Dari mana dia mendapatkan ilmu ini…?

Baiklah,

“Tepat sekali, ini Yuri yang asli.”

Ya, kegilaan ini adalah jati diri adikku yang sebenarnya. Dia tidak suka berada di bawah.

Memang benar kalau diajak main-main seperti ini. Lagipula aku tidak membenci adikku.

“Mari kita mulai dari awal. Bahkan Ibu pun mendapatkan awal baru sebagai Mama, bukan? Kita juga bisa.”

“Apakah kamu baik-baik saja dengan itu?”

“Kakak yang tersenyum jauh lebih menawan.”

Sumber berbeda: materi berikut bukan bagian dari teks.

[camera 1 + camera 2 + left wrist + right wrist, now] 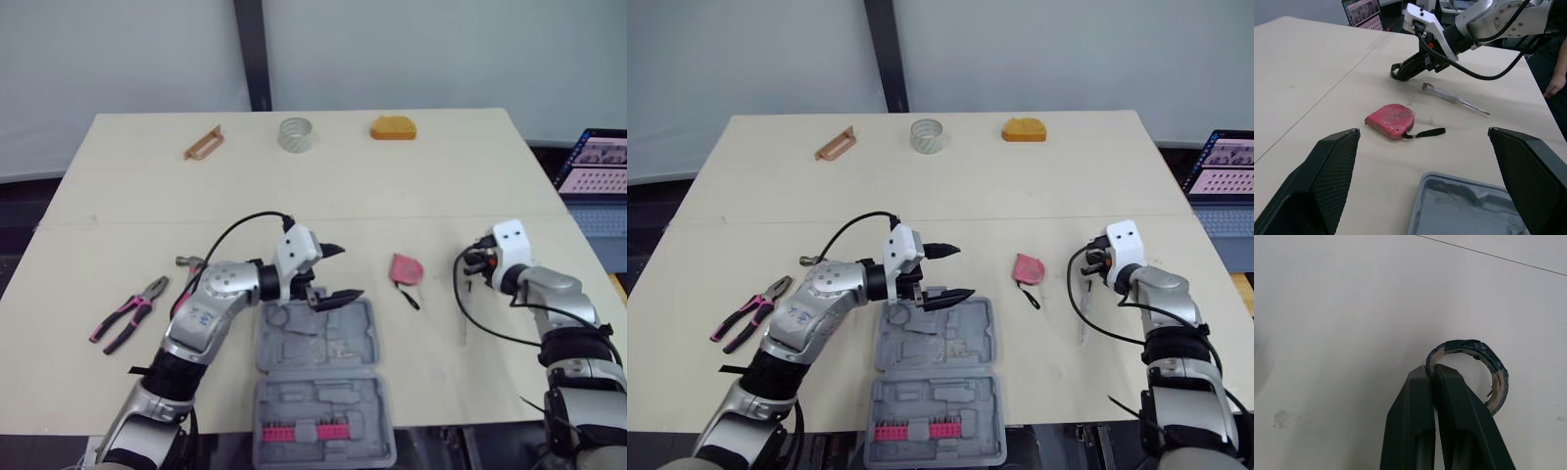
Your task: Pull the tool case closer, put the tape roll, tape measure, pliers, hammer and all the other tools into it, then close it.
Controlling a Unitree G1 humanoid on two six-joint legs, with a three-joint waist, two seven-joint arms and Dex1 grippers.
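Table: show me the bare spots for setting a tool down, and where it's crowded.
Bare: the wide middle band between the tape roll and the open left gripper; also the near edge right of the tool case. Crowded: tape measure, screwdriver and the right gripper, shut on a tape ring.

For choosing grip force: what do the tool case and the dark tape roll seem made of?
The tool case seems grey moulded plastic, matt, with shaped recesses. The dark tape roll: tape on a pale core, probably cardboard, edge frayed.
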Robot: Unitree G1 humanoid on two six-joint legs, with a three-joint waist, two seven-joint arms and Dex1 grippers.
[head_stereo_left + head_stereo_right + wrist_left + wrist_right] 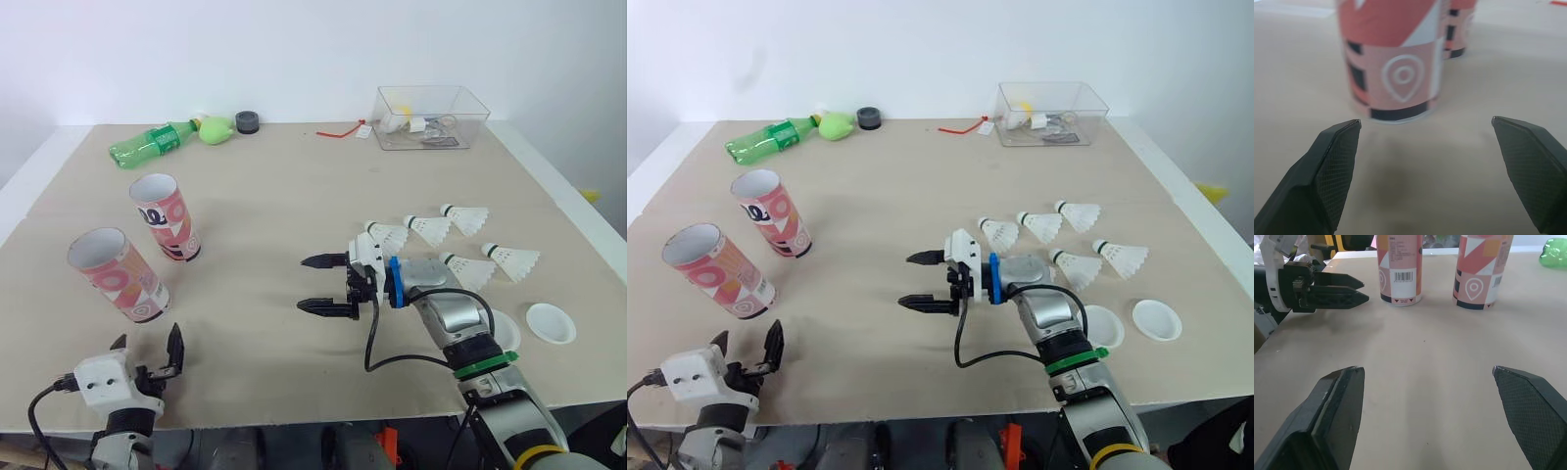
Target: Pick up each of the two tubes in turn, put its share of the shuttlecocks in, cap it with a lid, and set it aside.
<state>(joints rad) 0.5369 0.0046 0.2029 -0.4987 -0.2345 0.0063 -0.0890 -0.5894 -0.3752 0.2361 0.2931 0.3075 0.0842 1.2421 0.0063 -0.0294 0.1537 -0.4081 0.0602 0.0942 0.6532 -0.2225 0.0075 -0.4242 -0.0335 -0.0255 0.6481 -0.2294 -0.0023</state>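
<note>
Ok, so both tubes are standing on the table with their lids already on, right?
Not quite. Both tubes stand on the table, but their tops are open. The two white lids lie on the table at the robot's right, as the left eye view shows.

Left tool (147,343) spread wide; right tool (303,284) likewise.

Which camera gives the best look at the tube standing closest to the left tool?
The left eye view: it shows the whole tube, from open rim to base, upright on the table. The right eye view shows much the same. Both wrist views catch its lower part, with the top cut off.
</note>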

Kami pikir kami harus menjauhkan diri karena kami membenci satu sama lain. Kami menahan diri untuk tidak ikut campur dalam kehidupan satu sama lain.

Namun jika tidak demikian, maka kita harus bisa kembali menjadi saudara dekat seperti dulu.

“Bolehkah aku mencintaimu?”

“Kamu bilang padaku bahwa bukan aku yang memutuskan, jadi…”

“Bisakah kamu mendandaniku dengan gaun pengantin?”

“Hmm? Apa yang kamu bicarakan?”

“Ha?”

“Tentu saja, aku akan mendandanimu dengan gaun pengantin, Nee-san!”

“Hore! Aku tak sabar untuk itu.”

“Ya”

Hmm, apa tidak apa-apa jika keadaan tetap seperti ini? aku mulai merasa cemas.

Akhirnya, gedung apartemen mulai terlihat. aku lelah hari ini. Aku hanya ingin segera istirahat.

“—-Yukito, aku tidak akan menahan diri lagi. Aku serius padamu.”

Saat dia mengatakan itu dan mulai berlari, ekspresi kakakku sama dengan senyuman lembut yang pernah kulihat di masa lalu.